## WHAT THE TASK ASKS
To complete the exercise, write out all the data exactly.

## GIVEN INFORMATION
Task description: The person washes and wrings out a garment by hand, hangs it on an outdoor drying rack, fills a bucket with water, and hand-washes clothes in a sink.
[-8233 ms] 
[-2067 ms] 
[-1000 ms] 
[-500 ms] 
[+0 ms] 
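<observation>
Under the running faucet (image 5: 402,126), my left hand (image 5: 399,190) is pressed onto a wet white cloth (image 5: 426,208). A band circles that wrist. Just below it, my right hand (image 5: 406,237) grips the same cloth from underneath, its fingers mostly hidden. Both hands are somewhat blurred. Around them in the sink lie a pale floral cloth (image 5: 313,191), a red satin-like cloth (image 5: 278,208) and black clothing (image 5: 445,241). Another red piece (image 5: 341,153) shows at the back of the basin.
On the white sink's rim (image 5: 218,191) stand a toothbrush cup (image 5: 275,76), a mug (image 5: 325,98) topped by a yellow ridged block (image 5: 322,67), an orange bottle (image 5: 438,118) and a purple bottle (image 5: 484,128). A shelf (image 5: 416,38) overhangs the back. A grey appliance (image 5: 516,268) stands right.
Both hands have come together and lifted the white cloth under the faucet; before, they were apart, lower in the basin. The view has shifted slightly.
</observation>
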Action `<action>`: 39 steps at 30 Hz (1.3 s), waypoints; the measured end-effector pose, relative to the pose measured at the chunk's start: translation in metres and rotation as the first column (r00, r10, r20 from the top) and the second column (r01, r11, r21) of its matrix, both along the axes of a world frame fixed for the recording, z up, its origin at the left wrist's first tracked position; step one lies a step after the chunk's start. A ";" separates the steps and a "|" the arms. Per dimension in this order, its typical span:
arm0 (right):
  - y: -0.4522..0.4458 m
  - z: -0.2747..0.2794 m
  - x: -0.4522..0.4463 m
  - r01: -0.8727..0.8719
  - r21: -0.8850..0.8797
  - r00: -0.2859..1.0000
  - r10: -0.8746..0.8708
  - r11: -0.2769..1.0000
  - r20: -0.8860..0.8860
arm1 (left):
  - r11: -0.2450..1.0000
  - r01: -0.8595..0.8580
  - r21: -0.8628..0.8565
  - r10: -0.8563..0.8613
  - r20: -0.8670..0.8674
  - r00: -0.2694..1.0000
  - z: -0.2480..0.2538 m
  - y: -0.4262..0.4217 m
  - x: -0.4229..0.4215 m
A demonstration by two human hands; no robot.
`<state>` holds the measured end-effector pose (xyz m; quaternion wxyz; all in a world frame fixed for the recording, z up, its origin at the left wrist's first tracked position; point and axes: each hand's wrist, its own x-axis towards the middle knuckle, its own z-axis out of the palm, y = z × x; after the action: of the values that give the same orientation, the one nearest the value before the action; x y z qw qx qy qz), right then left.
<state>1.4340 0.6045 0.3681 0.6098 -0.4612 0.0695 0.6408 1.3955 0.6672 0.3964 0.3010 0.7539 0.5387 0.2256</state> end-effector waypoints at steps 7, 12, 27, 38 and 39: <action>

## OUTPUT FOR THIS TASK
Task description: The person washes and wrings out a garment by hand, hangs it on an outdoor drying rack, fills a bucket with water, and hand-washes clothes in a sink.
[-8233 ms] 
[-2067 ms] 
[-1000 ms] 
[-500 ms] 
[+0 ms] 
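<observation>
Under the running faucet (image 5: 402,126), my left hand (image 5: 399,190) is pressed onto a wet white cloth (image 5: 426,208). A band circles that wrist. Just below it, my right hand (image 5: 406,237) grips the same cloth from underneath, its fingers mostly hidden. Both hands are somewhat blurred. Around them in the sink lie a pale floral cloth (image 5: 313,191), a red satin-like cloth (image 5: 278,208) and black clothing (image 5: 445,241). Another red piece (image 5: 341,153) shows at the back of the basin.
On the white sink's rim (image 5: 218,191) stand a toothbrush cup (image 5: 275,76), a mug (image 5: 325,98) topped by a yellow ridged block (image 5: 322,67), an orange bottle (image 5: 438,118) and a purple bottle (image 5: 484,128). A shelf (image 5: 416,38) overhangs the back. A grey appliance (image 5: 516,268) stands right.
Both hands have come together and lifted the white cloth under the faucet; before, they were apart, lower in the basin. The view has shifted slightly.
</observation>
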Action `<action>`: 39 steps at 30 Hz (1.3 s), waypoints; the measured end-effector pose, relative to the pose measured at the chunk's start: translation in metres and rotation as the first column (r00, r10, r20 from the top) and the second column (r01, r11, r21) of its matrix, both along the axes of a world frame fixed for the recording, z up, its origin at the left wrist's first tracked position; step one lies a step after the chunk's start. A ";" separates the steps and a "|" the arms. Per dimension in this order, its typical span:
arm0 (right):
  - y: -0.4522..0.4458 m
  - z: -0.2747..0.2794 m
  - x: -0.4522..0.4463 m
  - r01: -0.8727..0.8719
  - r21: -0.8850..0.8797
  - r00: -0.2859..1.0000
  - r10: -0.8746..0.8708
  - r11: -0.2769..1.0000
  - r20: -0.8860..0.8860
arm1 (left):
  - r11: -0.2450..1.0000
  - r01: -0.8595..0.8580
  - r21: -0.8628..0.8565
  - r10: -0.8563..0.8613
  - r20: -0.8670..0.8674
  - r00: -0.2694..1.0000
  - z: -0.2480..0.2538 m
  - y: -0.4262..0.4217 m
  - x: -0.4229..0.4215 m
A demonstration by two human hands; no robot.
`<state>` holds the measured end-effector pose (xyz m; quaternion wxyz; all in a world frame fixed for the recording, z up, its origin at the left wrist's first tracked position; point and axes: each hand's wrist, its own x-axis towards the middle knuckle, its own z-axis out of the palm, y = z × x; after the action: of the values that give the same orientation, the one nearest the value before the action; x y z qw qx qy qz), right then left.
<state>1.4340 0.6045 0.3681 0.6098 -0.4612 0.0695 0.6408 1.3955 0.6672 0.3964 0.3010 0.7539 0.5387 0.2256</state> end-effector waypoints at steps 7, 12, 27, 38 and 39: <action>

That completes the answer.